We all believe in bizarre things but these also seem to be having an effect on the way we interpret scientific research, so the next time you hear something, remember to check out the facts first!!!!! (or we’ll be saying move over ear plugs there is a new friend in town….right nostril plugs)

Interesting Reads

*Images obtained from Google

4 comments on ““Sometimes I believe more than six impossible things before breakfast…”

  1. You make some really good points, and it is definitely true that there are myths in both psychology and science as a field. However, what we now call myths may well be thought of as true when they were first hypothesised. Take, for example, the notion that the Earth is both flat and at the centre of the universe. At the time of these suggestions, it was thought that if you sailed off into the horizon, you’d fall off the world, and the Earth was the most important, and therefore the central planet.

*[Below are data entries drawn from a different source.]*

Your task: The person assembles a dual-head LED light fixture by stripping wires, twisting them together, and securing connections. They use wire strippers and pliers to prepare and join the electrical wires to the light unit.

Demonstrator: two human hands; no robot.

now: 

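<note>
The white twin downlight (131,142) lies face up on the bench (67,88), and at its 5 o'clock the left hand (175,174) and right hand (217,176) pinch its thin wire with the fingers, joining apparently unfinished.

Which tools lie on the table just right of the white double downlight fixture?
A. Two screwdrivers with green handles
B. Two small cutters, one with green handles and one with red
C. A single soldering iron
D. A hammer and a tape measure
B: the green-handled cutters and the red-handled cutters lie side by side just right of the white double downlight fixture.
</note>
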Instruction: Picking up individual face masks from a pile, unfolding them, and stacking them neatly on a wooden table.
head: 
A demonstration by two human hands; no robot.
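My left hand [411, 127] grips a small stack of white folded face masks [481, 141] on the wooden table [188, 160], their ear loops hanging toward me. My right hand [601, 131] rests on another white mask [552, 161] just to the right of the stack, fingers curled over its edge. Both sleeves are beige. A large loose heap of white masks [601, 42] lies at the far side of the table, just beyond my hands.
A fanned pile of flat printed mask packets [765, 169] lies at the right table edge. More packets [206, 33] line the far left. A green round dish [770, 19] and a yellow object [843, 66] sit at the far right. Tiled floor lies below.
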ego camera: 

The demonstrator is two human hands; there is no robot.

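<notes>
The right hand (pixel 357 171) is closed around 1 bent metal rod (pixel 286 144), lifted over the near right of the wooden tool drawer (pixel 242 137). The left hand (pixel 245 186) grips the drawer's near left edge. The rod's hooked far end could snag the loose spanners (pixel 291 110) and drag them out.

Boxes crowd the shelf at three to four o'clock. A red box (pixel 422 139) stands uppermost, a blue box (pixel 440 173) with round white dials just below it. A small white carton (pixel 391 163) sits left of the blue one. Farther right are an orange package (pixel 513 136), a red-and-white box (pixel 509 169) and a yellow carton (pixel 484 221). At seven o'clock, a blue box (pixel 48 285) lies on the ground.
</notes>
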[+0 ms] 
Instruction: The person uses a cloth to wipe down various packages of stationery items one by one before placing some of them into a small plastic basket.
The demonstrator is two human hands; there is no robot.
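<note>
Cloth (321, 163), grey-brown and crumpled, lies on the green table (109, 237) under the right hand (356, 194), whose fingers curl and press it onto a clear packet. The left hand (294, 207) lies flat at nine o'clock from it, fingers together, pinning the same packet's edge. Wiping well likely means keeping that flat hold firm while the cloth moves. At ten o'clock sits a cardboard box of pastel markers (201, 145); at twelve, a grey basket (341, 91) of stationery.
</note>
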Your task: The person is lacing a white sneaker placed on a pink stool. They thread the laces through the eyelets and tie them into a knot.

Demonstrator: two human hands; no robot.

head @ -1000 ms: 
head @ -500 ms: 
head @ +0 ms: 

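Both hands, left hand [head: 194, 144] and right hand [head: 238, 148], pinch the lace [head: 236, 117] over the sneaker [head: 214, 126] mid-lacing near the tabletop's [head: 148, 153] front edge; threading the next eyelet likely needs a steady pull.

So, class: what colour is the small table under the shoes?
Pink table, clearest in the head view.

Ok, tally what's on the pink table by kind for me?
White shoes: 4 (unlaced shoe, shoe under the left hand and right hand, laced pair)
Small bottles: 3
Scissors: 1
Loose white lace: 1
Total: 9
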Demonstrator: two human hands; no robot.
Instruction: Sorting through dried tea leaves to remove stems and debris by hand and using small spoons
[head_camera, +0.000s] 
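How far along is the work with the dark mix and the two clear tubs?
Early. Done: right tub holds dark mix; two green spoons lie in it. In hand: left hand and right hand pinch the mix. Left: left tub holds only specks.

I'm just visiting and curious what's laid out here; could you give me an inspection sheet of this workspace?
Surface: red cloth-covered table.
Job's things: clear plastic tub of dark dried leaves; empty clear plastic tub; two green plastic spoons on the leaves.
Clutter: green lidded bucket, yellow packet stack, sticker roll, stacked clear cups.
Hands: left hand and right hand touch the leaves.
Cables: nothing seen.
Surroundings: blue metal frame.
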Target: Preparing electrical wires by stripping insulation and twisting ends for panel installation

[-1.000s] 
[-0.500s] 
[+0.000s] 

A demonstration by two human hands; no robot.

However, more modern research has shown otherwise, and therefore the theories can be passed off as myths. Looking into more modern research, what we call myths may well have been the results of one study, and we are all guilty of believing the results of one study and not looking into other research in the field. This is especially potent when we are looking for supporting information, and in a way we deliberately take the one-sided approach to make our point. However, we are all too well aware that there are always at least two sides to the story, and we really should be looking at all of these, as the good scientists we are.

  2. I really enjoyed reading your blog, you make some really good points and explain them very clearly 🙂
    I agree with your point about taking everything with a pinch of salt, especially if someone is charging you for some super brain improver or something. However I do not think that all myhts about the brain should be completely disregarded, often there is some small grain of truth at the bottom of old wives tales. For example the foxglove flower (digitalis) is used to treat a condition called congestive heart failure which is when the heart swells which results in the blood not being pumped as effectively around the body. Digitalis was discovered as an effective cure for this condition because it was used around the thirteenth century as a cure for the swelling. It only became properly researched around the 1700s.

  3. I am often being told bits and pieces of information about both the brain and the field of psychology in general ever since I started this degree. Most of this information comes from my family who heard it from the news or an internet article and so believe that I should know since it would help with my studies. I am glad to have been taught how to pick out which information comes from a trustworthy source and which just serves as useless data. I think that the more we spread that knowledge, the better the world will be able to discard information that ultimately will not help them.